→ **Requirement**
Your copy of the listing must be exact and must hold no images.

→ **Dataset section**
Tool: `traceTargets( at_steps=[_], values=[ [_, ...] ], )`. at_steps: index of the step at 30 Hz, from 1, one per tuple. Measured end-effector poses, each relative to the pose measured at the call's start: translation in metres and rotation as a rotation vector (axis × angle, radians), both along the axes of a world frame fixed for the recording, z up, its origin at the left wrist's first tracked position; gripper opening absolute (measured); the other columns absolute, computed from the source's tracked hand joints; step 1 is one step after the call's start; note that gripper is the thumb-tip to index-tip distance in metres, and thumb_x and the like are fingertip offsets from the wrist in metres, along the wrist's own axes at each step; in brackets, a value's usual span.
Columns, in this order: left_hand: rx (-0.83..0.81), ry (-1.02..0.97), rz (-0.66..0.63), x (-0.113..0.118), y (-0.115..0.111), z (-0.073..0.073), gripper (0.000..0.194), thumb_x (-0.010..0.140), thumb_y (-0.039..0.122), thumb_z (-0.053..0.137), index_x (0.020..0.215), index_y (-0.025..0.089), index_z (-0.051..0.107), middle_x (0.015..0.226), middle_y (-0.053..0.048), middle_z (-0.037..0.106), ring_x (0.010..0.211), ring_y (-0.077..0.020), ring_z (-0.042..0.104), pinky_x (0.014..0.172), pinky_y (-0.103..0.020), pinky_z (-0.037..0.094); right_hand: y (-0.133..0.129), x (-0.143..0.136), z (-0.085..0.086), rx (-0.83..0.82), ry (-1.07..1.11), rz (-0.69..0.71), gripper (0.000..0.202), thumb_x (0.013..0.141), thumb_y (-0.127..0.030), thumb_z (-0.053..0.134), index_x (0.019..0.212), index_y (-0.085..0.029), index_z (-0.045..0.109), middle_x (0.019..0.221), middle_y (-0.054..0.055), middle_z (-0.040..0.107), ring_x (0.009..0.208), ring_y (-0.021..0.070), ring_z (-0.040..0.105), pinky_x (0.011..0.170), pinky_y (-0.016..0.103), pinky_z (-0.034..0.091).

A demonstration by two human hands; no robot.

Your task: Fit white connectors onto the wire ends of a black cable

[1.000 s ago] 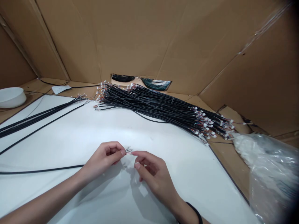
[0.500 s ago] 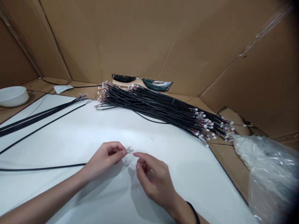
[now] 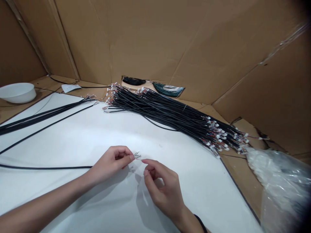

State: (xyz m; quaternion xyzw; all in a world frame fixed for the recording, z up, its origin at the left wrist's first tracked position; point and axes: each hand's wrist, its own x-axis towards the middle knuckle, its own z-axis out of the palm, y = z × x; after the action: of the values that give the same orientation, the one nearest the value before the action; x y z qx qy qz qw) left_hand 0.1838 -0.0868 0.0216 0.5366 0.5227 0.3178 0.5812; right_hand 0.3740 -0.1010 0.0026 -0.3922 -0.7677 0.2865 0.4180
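Observation:
Between the thumb and fingers of my left hand [image 3: 118, 160] is the end of a black cable [image 3: 46, 167], which runs off to the left over the white board. Thin bare wires [image 3: 137, 155] fan out past the fingertips. My right hand [image 3: 165, 187] is beside them, its index finger stretched toward the wire tips and its thumb held apart. Nothing shows between that thumb and finger. Whether the index fingertip touches a wire I cannot tell.
A thick pile of black cables [image 3: 165, 110] with white connectors lies at the back. More loose cables [image 3: 48, 115] lie at the left near a white bowl [image 3: 18, 94]. A clear plastic bag [image 3: 282, 174] sits at the right; cardboard walls [image 3: 150, 38] stand behind.
The view has shifted slightly, so most things appear a little further right. Both hands keep nearly the same pose, the left still pinching the cable end.

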Motion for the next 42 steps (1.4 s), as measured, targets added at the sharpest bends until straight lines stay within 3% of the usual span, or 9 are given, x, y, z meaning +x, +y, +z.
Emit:
traceTargets(
  at_steps=[10, 17, 28, 35, 42],
  values=[
    [-0.003, -0.011, 0.008, 0.0005, 0.0015, 0.0009, 0.022, 0.084, 0.034, 0.054, 0.075, 0.014, 0.059, 0.057, 0.005, 0.045, 0.054, -0.0088, 0.037, 0.053, -0.022, 0.026, -0.0003, -0.0008, -0.0023, 0.022, 0.033, 0.030, 0.024, 0.084, -0.009, 0.051, 0.105, -0.014, 0.061, 0.068, 0.001, 0.059, 0.050, 0.0091, 0.050, 0.047, 0.020, 0.048],
    [-0.003, -0.020, 0.010, 0.0006, -0.0002, 0.0003, 0.020, 0.083, 0.031, 0.053, 0.075, 0.013, 0.059, 0.057, 0.006, 0.043, 0.054, -0.0082, 0.036, 0.052, -0.022, 0.026, -0.0012, -0.0004, -0.0037, -0.095, 0.037, -0.047, 0.021, 0.085, -0.013, 0.051, 0.103, -0.014, 0.062, 0.067, 0.000, 0.059, 0.051, 0.0097, 0.050, 0.048, 0.021, 0.047],
    [0.020, -0.036, 0.013, 0.0003, 0.0005, -0.0027, 0.021, 0.086, 0.031, 0.053, 0.076, 0.013, 0.059, 0.058, 0.005, 0.044, 0.055, -0.0084, 0.038, 0.053, -0.022, 0.027, -0.0022, 0.0014, -0.0026, -0.081, 0.026, 0.034, 0.026, 0.085, -0.011, 0.051, 0.109, -0.014, 0.061, 0.070, 0.001, 0.060, 0.052, 0.0098, 0.051, 0.049, 0.021, 0.049],
    [0.107, -0.098, -0.015, -0.0023, 0.0003, -0.0089, 0.024, 0.093, 0.032, 0.046, 0.114, 0.020, 0.050, 0.060, 0.007, 0.043, 0.056, -0.0091, 0.038, 0.054, -0.022, 0.028, -0.0014, -0.0009, 0.0014, 0.001, 0.004, 0.106, 0.026, 0.084, -0.010, 0.049, 0.107, -0.013, 0.060, 0.069, 0.002, 0.061, 0.050, 0.0100, 0.053, 0.046, 0.021, 0.049],
    [0.157, 0.017, -0.044, -0.0012, -0.0004, -0.0052, 0.029, 0.089, 0.018, 0.040, 0.096, 0.017, 0.067, 0.069, 0.002, 0.053, 0.058, -0.0098, 0.039, 0.057, -0.024, 0.032, -0.0032, -0.0024, -0.0001, -0.001, 0.006, 0.121, 0.028, 0.084, -0.009, 0.050, 0.109, -0.015, 0.059, 0.070, 0.001, 0.060, 0.048, 0.0084, 0.050, 0.045, 0.019, 0.046]
  ],
)
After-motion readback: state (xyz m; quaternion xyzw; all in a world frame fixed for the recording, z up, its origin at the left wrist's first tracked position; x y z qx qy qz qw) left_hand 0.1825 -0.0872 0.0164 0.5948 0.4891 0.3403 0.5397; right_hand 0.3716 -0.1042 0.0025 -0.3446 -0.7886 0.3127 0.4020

→ **Answer area**
Tool: `traceTargets( at_steps=[_], values=[ [_, ...] ], )`. at_steps: index of the step at 30 Hz, from 1, one per tuple. Measured end-effector poses, each relative to the pose measured at the call's start: translation in metres and rotation as a rotation vector (axis × angle, radians), both along the axes of a world frame fixed for the recording, z up, its origin at the left wrist's first tracked position; gripper opening absolute (measured); the other columns absolute, computed from the source's tracked hand joints; step 1 is one step after the call's start; note that gripper is the thumb-tip to index-tip distance in metres, and thumb_x and the like are fingertip offsets from the wrist in metres, along the wrist's own axes at each step; in brackets, a value's usual span.
Columns, in this order: left_hand: rx (-0.83..0.81), ry (-1.02..0.97), rz (-0.66..0.63), x (-0.113..0.118), y (-0.115..0.111), z (-0.073..0.073), gripper (0.000..0.194), thumb_x (-0.010..0.140), thumb_y (-0.039..0.122), thumb_z (-0.053..0.137), index_x (0.020..0.215), index_y (-0.025..0.089), index_z (-0.051..0.107), middle_x (0.015..0.226), middle_y (-0.053..0.048), middle_z (-0.037..0.106), ring_x (0.010..0.211), ring_y (-0.077..0.020), ring_z (-0.042..0.104), pinky_x (0.014..0.172), pinky_y (-0.103..0.020), pinky_z (-0.037..0.094); right_hand: y (-0.133..0.129), x (-0.143..0.136), z (-0.085..0.086), rx (-0.83..0.82), ry (-1.07..1.11), rz (-0.69..0.71), gripper (0.000..0.202), thumb_x (0.013..0.141), thumb_y (-0.127..0.030), thumb_z (-0.053..0.134), index_x (0.019..0.212), index_y (-0.085..0.029), index_z (-0.045..0.109), middle_x (0.019..0.221), middle_y (-0.054..0.055), middle_z (-0.040..0.107), ring_x (0.009..0.208), ring_y (-0.021..0.070), ring_z (-0.040..0.105), pinky_x (0.011..0.170), pinky_y (-0.016..0.103), pinky_z (-0.034..0.091).

A demonstration by two human hands; no robot.

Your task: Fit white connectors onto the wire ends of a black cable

[1.000 s ago] 
[0.500 s ago] 
[now] 

State: (xyz m; quaternion xyzw; all in a world frame fixed for the recording, z up, its origin at the left wrist's first tracked position; point and axes: each hand's wrist, its own x-axis towards the middle knuckle, its own z-axis out of the palm, y = z × x; after the action: of the values that give the same orientation, the one nearest the value before the action; x y z qx qy qz qw) left_hand 0.1838 -0.0868 0.0216 0.5366 0.5227 0.3178 0.5812; right_hand 0.3740 -0.1010 0.0026 -0.3922 -0.7677 0.2865 0.4180
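Observation:
Between the thumb and fingers of my left hand [image 3: 118, 160] is the end of a black cable [image 3: 46, 167], which runs off to the left over the white board. Thin bare wires [image 3: 137, 155] fan out past the fingertips. My right hand [image 3: 165, 187] is beside them, its index finger stretched toward the wire tips and its thumb held apart. Nothing shows between that thumb and finger. Whether the index fingertip touches a wire I cannot tell.
A thick pile of black cables [image 3: 165, 110] with white connectors lies at the back. More loose cables [image 3: 48, 115] lie at the left near a white bowl [image 3: 18, 94]. A clear plastic bag [image 3: 282, 174] sits at the right; cardboard walls [image 3: 150, 38] stand behind.
The view has shifted slightly, so most things appear a little further right. Both hands keep nearly the same pose, the left still pinching the cable end.
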
Motion for the next 42 steps (1.4 s), as measured, targets added at the sharpest bends until straight lines stay within 3% of the usual span, or 9 are given, x, y, z meaning +x, +y, +z.
Emit:
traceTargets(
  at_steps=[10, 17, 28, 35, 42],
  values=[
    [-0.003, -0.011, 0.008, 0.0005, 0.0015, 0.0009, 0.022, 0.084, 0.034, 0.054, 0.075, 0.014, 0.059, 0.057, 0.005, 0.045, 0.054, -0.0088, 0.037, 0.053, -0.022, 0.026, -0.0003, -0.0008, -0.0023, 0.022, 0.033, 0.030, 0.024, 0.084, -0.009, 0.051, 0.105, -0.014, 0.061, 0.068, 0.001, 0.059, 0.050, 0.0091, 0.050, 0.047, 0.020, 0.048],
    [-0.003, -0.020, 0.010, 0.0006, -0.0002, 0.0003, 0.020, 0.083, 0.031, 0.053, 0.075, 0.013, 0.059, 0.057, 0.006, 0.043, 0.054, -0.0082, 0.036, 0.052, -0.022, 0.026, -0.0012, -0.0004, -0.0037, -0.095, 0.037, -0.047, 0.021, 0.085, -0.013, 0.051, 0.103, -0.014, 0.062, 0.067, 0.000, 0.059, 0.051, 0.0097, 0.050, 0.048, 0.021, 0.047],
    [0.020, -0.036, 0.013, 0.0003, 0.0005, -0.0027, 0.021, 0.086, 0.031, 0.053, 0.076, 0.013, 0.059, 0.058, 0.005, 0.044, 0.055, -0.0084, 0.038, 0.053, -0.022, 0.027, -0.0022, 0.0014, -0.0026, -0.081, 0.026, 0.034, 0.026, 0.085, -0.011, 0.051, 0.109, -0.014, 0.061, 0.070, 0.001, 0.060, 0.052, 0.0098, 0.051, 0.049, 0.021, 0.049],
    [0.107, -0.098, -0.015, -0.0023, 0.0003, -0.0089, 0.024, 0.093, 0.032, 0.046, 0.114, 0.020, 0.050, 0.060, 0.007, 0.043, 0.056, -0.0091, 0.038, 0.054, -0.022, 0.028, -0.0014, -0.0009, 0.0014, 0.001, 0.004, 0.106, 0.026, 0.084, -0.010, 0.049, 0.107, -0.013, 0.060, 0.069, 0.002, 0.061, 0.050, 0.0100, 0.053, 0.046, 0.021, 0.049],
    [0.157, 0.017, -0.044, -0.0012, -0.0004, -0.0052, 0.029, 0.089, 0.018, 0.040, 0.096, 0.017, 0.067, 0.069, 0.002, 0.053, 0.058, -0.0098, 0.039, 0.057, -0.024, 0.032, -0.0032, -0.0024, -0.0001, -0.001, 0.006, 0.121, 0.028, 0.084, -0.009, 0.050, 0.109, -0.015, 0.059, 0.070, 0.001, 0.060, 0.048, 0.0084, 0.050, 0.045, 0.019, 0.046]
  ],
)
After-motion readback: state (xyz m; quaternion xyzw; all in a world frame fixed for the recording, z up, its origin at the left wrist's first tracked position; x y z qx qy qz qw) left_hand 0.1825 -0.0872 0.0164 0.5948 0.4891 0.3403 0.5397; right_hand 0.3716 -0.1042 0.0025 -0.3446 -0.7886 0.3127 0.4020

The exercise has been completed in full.